Every line of the material below should be retyped exactly.

Dataset extract:
************
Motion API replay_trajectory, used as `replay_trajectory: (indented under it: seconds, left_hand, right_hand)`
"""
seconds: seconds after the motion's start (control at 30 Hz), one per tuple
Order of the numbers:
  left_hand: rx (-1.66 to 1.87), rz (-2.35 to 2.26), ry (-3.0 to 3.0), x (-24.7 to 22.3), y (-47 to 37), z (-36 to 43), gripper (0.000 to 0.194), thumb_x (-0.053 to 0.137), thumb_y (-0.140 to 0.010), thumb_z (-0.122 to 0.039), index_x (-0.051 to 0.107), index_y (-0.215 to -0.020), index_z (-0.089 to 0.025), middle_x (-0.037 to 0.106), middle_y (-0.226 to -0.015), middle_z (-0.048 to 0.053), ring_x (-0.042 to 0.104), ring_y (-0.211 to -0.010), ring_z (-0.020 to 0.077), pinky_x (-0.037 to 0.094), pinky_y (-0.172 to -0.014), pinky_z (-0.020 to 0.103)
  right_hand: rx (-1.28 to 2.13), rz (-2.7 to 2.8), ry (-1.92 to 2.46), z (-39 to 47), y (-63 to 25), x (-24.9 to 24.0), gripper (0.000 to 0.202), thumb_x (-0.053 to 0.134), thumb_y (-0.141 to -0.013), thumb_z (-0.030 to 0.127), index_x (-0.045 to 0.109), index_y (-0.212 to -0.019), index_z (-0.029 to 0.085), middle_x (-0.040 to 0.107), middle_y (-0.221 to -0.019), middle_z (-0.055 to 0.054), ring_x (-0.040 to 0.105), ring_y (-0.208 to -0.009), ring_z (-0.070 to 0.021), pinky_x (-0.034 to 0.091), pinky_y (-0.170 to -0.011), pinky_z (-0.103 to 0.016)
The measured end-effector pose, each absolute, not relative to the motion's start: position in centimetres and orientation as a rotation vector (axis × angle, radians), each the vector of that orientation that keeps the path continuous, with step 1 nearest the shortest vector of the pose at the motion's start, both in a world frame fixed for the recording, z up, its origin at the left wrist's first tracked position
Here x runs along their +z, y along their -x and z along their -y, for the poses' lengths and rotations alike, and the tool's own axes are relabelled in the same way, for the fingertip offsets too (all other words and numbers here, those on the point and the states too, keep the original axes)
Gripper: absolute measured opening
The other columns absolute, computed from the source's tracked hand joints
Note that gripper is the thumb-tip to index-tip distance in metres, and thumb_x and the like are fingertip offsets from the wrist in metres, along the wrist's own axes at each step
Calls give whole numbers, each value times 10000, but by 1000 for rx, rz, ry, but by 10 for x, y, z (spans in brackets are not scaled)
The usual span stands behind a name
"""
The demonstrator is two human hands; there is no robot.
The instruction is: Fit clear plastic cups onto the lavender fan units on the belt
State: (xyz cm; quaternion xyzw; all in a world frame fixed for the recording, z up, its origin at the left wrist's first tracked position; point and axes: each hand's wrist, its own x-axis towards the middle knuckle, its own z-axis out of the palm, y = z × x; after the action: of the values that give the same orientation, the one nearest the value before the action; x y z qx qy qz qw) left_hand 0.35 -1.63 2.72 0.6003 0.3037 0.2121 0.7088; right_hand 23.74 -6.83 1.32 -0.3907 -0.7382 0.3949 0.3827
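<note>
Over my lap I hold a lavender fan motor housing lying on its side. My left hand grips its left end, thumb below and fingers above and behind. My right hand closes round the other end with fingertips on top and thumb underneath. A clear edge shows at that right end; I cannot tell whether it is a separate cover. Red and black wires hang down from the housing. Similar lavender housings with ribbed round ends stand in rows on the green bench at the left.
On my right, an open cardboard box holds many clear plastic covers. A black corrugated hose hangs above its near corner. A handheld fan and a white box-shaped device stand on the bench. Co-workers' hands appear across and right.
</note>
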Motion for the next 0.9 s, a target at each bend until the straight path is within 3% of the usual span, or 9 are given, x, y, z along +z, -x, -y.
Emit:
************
Result of the task:
Motion API replay_trajectory, used as `replay_trajectory: (indented under it: seconds, left_hand, right_hand)`
"""
seconds: seconds after the motion's start (control at 30 Hz), one per tuple
Order of the numbers:
  left_hand: rx (-1.66 to 1.87), rz (-2.35 to 2.26), ry (-3.0 to 3.0), x (-24.7 to 22.3), y (-47 to 37), z (-36 to 43), gripper (0.000 to 0.194), thumb_x (-0.053 to 0.137), thumb_y (-0.140 to 0.010), thumb_z (-0.122 to 0.039), index_x (-0.051 to 0.107), index_y (-0.215 to -0.020), index_z (-0.089 to 0.025), middle_x (-0.037 to 0.106), middle_y (-0.226 to -0.015), middle_z (-0.048 to 0.053), ring_x (-0.042 to 0.104), ring_y (-0.211 to -0.010), ring_z (-0.020 to 0.077), pinky_x (-0.037 to 0.094), pinky_y (-0.172 to -0.014), pinky_z (-0.020 to 0.103)
  right_hand: rx (-1.28 to 2.13), rz (-2.7 to 2.8), ry (-1.92 to 2.46), z (-39 to 47), y (-63 to 25), x (-24.9 to 24.0), gripper (0.000 to 0.202), thumb_x (-0.053 to 0.134), thumb_y (-0.141 to -0.013), thumb_z (-0.030 to 0.127), index_x (-0.045 to 0.109), index_y (-0.212 to -0.019), index_z (-0.029 to 0.085), middle_x (-0.040 to 0.107), middle_y (-0.221 to -0.019), middle_z (-0.055 to 0.054), ring_x (-0.040 to 0.105), ring_y (-0.208 to -0.009), ring_z (-0.070 to 0.021), pinky_x (-0.034 to 0.091), pinky_y (-0.170 to -0.011), pinky_z (-0.103 to 0.016)
The measured end-effector pose, each absolute, not relative to the motion's start: position in centimetres and orientation as a rotation vector (axis × angle, radians), each the vector of that orientation that keeps the path continuous, with step 1 nearest the shortest vector of the pose at the motion's start, both in a world frame fixed for the recording, z up, its origin at the left wrist's first tracked position
Here x runs along their +z, y along their -x and z along their -y, for the poses' lengths and rotations alike, and the tool's own axes are relabelled in the same way, for the fingertip offsets too (all other words and numbers here, those on the point and the states too, keep the original axes)
Gripper: absolute measured opening
The other columns absolute, computed from the source's tracked hand joints
Note that gripper is the thumb-tip to index-tip distance in metres, and thumb_x and the like are fingertip offsets from the wrist in metres, along the wrist's own axes at each step
Calls give whole numbers, each value times 10000, but by 1000 for rx, rz, ry, but by 10 for x, y, z (spans in brackets are not scaled)
The usual span stands behind a name
"""
The demonstrator is two human hands; there is no robot.
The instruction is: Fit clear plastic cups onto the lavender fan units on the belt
State: (xyz cm; quaternion xyzw; all in a world frame fixed for the recording, z up, its origin at the left wrist's first tracked position; point and axes: each hand's wrist, its own x-axis towards the middle knuckle, its own z-axis out of the palm, y = z × x; after the action: of the values that give the same orientation, the one nearest the value before the action; x y z qx qy qz qw) left_hand 0.35 -1.63 2.72 0.6003 0.3037 0.2121 0.7088; right_hand 23.74 -6.83 1.32 -0.3907 -0.7382 0.3949 0.3827
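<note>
Over my lap I hold a lavender fan motor housing lying on its side. My left hand grips its left end, thumb below and fingers above and behind. My right hand closes round the other end with fingertips on top and thumb underneath. A clear edge shows at that right end; I cannot tell whether it is a separate cover. Red and black wires hang down from the housing. Similar lavender housings with ribbed round ends stand in rows on the green bench at the left.
On my right, an open cardboard box holds many clear plastic covers. A black corrugated hose hangs above its near corner. A handheld fan and a white box-shaped device stand on the bench. Co-workers' hands appear across and right.
</note>
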Motion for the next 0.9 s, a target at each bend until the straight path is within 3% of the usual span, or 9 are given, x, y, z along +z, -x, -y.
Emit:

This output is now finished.